Flynn himself has radically changed how he framed the shooting. The police union attorney, in his cross examination of Flynn, played a video of the press conference Chief Flynn had given the day after the killing. At that time Flynn decried deinstitutionalization of the homeless and mentally ill which made controlling them a police matter. He complained how dangerous the mentally ill are and how forcing police to deal with violent homeless men is bound to result in situations like the death of Dontre Hamilton. The police are overwhelmed, Flynn said in his best liberal manner, and until broader social policies are adopted, killings of people like Dontre Hamilton are inevitable.  The day after the shooting Flynn’s chosen frame was to defend his officers against crazed, dangerous, mentally ill homeless people— like Dontre. 
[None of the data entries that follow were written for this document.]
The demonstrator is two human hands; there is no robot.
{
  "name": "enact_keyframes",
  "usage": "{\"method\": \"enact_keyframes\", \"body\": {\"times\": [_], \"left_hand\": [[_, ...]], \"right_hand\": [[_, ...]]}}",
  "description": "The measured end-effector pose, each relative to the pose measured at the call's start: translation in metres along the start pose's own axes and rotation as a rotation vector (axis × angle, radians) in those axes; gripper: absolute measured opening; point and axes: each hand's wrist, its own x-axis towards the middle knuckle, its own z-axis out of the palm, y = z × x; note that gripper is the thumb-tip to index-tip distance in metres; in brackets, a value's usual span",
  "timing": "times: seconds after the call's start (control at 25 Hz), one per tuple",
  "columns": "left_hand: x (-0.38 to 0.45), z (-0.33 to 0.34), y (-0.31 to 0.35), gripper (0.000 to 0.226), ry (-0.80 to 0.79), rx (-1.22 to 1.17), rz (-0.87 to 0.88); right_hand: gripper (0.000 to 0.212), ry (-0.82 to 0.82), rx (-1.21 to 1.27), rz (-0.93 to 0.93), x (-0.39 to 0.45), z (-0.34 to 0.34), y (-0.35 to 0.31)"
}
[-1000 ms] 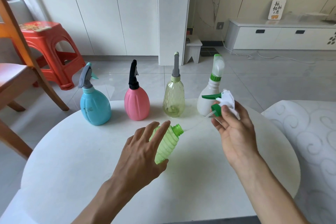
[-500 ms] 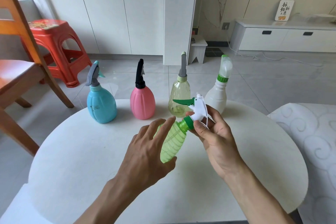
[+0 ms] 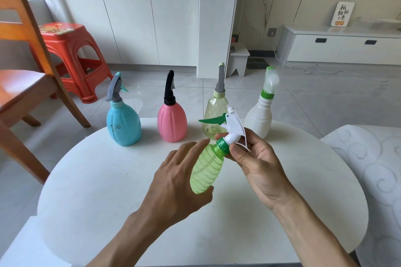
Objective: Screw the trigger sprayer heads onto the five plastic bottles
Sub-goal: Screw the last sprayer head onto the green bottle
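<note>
Round white table [image 3: 97,191] filling the lower view, with a patterned white cushion or seat [image 3: 373,169] just beside it at right. Wooden chair [image 3: 19,84] at left, red plastic stool [image 3: 71,58] behind it with a printed top too small to read. White cabinet doors [image 3: 130,13] along the far wall; low white drawer unit [image 3: 338,47] at right carrying a small upright sign [image 3: 342,14] with dark brush-written Chinese characters, not legible enough to read. Four bottles standing upright in a row at the table's far edge, each with its sprayer head on: blue bottle [image 3: 123,124] with grey head, pink bottle [image 3: 172,123] with black head, clear yellowish bottle [image 3: 213,115] with grey head, white bottle [image 3: 259,118] with green collar and clear cap. No labels or brand marks visible on any of them; a faint dark smudge on the blue one. Green ribbed bottle [image 3: 207,171] held tilted above the table's middle, neck pointing up and away. Left hand [image 3: 175,182] cradling its body, thumb under the base, fingers spread and nearly straight along the side. Right hand [image 3: 253,158] pinching the white sprayer head [image 3: 233,128] at its green collar, seated on the bottle's neck, green trigger pointing left.
</note>
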Motion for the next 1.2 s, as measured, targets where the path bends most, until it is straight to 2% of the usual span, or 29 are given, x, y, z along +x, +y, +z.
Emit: {"method": "enact_keyframes", "body": {"times": [0.16, 0.36, 0.52, 0.6, 0.68, 0.8, 1.04, 1.2], "left_hand": [[0.001, 0.003, 0.003, 0.094, 0.017, -0.027, 0.0], [0.003, 0.006, 0.006, 0.092, 0.025, -0.057, 0.009], [0.002, 0.01, 0.007, 0.092, -0.016, -0.026, 0.032], [0.001, 0.013, 0.008, 0.093, -0.022, -0.011, 0.058], [0.0, 0.014, 0.007, 0.094, -0.025, -0.001, 0.067], [0.002, 0.013, 0.004, 0.093, -0.034, 0.031, 0.031], [0.001, 0.009, 0.001, 0.093, -0.015, 0.074, 0.013], [0.002, 0.011, 0.0, 0.089, 0.042, 0.081, 0.047]], "right_hand": [[0.04, 0.091, -0.004, 0.03, -0.001, 0.005, 0.005], [0.051, 0.107, 0.009, 0.067, -0.003, 0.015, 0.003], [0.05, 0.239, -0.167, 0.022, -0.006, 0.021, 0.005], [0.04, 0.282, -0.272, 0.0, -0.006, 0.022, 0.004], [0.035, 0.273, -0.398, -0.043, -0.006, 0.023, 0.001], [0.041, 0.224, -0.501, -0.089, -0.007, 0.016, 0.0], [0.025, 0.12, -0.407, 0.063, -0.006, 0.008, -0.006], [0.042, 0.162, -0.194, 0.185, -0.007, 0.014, 0.0]]}}
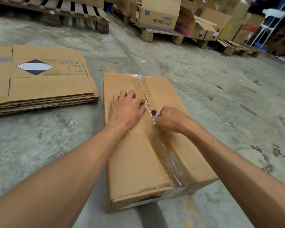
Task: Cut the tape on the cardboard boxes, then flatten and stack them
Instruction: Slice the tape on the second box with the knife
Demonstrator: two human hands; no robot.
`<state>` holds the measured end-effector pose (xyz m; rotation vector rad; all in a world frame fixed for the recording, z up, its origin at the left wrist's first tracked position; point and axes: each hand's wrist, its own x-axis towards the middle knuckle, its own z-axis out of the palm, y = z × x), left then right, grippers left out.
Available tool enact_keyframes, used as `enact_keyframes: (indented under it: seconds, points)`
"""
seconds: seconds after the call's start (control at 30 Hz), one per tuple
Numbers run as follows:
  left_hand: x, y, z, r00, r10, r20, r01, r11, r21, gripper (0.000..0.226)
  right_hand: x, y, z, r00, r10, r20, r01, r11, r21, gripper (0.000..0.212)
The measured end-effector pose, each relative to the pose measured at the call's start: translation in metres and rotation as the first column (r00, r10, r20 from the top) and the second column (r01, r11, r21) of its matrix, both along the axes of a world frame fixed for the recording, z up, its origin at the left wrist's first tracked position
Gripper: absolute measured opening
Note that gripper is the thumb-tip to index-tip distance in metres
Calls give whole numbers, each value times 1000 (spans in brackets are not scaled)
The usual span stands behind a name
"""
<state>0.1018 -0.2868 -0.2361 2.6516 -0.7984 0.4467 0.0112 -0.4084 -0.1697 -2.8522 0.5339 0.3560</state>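
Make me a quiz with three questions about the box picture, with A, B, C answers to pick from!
1. Where is the stack of flattened boxes?
A. On the floor, left of the taped box
B. On top of the taped box
C. On a wooden pallet

2. What colours is the diamond label on that stack?
A. Red and yellow
B. Black and white
C. All green

3. What is the right hand doing?
A. Resting flat and holding nothing
B. Lifting a flap
C. Gripping a cutter at the tape

Answers:
1. A, the stack lies on the concrete beside the taped box.
2. B, a white band sits between black tips.
3. C, its fingers curl round the cutter on the tape seam, while the left hand presses on the box top.
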Motion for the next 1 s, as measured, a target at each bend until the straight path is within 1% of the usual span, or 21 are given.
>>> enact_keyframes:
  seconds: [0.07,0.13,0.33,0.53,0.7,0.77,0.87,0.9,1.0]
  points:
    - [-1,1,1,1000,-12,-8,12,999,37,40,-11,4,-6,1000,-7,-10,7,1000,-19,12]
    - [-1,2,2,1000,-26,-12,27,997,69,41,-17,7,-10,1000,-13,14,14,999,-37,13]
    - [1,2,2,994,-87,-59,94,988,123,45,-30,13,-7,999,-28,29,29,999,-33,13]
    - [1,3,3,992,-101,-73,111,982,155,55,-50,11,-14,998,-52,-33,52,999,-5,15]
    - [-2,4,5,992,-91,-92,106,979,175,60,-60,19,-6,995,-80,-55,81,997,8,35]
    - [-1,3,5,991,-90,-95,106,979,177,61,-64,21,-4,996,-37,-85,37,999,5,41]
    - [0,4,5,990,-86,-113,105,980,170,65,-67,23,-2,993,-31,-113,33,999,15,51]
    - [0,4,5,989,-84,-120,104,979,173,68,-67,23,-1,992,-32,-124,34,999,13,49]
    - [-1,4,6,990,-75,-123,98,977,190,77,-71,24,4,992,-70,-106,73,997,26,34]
Oh yes, and Dontre was black. You wouldn’t know it from the hearing, from the union or city attorney or Chief Flynn.  All mention of race was missing from testimony even though racist police violence oppressively and persistently hangs over this and many other cities. To frame means your attention is focused on what is inside the frame and you are directed away from considering what is outside. I listened as the legalistic words of both sets of lawyers and the judge expunged race from the proceedings.  

The frame of this hearing was only whether Manney abided by MPD policy or not.  A policy, I might note that has been relied on by police and city officials to justify dozens of police killings of Milwaukee black men over the years. They didn’t need to shout “THIS IS NOT ABOUT RACE!”   They just ran the hearing as if race didn’t matter.  Race was outside the frame. Once our attention is focused on what is inside a frame, i.e. the police rules, we don’t need to recognize the shadow of a tombstone in the room, one more unarmed black man killed by police. Everyone seems to agree: “They” are dangerous and “they” are the homeless but we all know who else “they” are. The power of framing lies in what is said but also what is unsaid. 

Flynn’s day after “police-are-facing-violent-homeless-people” framing was very different from his technical defense of his firing decision many months later.  Why the change? In the months that followed Flynn’s initial defense of Manney, the country’s streets erupted in protest over the deaths of Michael Brown and Eric Garner. Do you think the thousands marching in Ferguson and New York had any influence as Milwaukee wondered whether they also will face protests, rioting, and violence?  Do Flynn and Milwaukee's Mayor Barrett watch the news? Without the protests filling our TV screens and the Hamilton family’s brave stand,  Dontre’s death would likely have been dealt with routinely and Manney would have been returned to duty. 

I think the Chief’s firing of Manney and the Fire & Police Commission action was a concession to our movement.  But we also need understand it as a conscious attempt to divert attention away from racist killings by Milwaukee Police.  #BlackLIvesMatter remains our powerful counter frame.